- _Task objective_
Output the full listing exactly, character for character.

- _Given data_
■ ■ ■

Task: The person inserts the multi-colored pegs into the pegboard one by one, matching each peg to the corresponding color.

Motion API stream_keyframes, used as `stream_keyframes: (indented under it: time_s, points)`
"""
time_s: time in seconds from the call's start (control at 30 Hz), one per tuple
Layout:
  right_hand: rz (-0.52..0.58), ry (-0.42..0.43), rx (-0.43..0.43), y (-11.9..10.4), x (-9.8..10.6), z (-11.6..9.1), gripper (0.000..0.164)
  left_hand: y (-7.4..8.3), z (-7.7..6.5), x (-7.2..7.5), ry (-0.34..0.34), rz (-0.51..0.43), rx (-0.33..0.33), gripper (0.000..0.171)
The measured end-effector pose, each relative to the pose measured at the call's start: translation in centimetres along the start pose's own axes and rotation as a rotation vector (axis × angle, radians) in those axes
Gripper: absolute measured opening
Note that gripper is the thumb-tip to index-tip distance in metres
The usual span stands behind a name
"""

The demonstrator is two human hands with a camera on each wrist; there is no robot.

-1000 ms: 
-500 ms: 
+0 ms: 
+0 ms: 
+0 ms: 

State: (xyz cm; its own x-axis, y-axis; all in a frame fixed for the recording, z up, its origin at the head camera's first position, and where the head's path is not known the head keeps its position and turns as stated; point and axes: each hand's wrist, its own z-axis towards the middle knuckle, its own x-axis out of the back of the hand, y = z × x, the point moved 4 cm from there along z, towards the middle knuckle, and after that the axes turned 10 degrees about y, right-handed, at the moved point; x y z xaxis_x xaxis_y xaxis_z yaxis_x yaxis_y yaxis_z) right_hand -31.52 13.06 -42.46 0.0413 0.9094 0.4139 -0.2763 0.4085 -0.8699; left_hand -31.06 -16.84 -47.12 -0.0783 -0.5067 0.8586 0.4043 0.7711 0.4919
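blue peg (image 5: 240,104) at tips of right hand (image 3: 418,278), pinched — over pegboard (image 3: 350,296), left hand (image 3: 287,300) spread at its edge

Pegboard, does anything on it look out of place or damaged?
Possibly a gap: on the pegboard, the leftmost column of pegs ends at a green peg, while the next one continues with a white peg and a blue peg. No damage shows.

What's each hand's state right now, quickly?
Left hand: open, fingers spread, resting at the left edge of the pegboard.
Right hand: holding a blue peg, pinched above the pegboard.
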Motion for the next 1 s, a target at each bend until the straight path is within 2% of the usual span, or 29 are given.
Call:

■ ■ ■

- _Result of the task_
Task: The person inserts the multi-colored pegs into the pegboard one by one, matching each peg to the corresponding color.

Motion API stream_keyframes, used as `stream_keyframes: (indented under it: time_s, points)`
"""
time_s: time in seconds from the call's start (control at 30 Hz), one per tuple
Layout:
  right_hand: rz (-0.52..0.58), ry (-0.42..0.43), rx (-0.43..0.43), y (-11.9..10.4), x (-9.8..10.6), z (-11.6..9.1), gripper (0.000..0.164)
  left_hand: y (-7.4..8.3), z (-7.7..6.5), x (-7.2..7.5), ry (-0.34..0.34), rz (-0.51..0.43), rx (-0.33..0.33), gripper (0.000..0.171)
The measured end-effector pose, each relative to the pose measured at the call's start: translation in centimetres along the start pose's own axes and rotation as a rotation vector (axis × angle, radians) in those axes
Gripper: absolute measured opening
Note that gripper is the thumb-tip to index-tip distance in metres
The usual span stands behind a name
"""

The demonstrator is two human hands with a camera on each wrist; there is no robot.

-1000 ms: 
-500 ms: 
+0 ms: 
+0 ms: 
+0 ms: 

State: (xyz cm; its own x-axis, y-axis; all in a frame fixed for the recording, z up, its origin at the head camera's first position, and where the head's path is not known the head keeps its position and turns as stated; point and axes: each hand's wrist, its own z-axis towards the middle knuckle, its own x-axis out of the back of the hand, y = z × x, the point moved 4 cm from there along z, towards the middle knuckle, and after that the axes turned 10 degrees about y, right-handed, at the moved point; x y z xaxis_x xaxis_y xaxis_z yaxis_x yaxis_y yaxis_z) right_hand -31.52 13.06 -42.46 0.0413 0.9094 0.4139 -0.2763 0.4085 -0.8699; left_hand -31.06 -16.84 -47.12 -0.0783 -0.5067 0.8586 0.4043 0.7711 0.4919
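blue peg (image 5: 240,104) at tips of right hand (image 3: 418,278), pinched — over pegboard (image 3: 350,296), left hand (image 3: 287,300) spread at its edge

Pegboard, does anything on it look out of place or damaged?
Possibly a gap: on the pegboard, the leftmost column of pegs ends at a green peg, while the next one continues with a white peg and a blue peg. No damage shows.

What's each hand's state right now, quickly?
Left hand: open, fingers spread, resting at the left edge of the pegboard.
Right hand: holding a blue peg, pinched above the pegboard.
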Motion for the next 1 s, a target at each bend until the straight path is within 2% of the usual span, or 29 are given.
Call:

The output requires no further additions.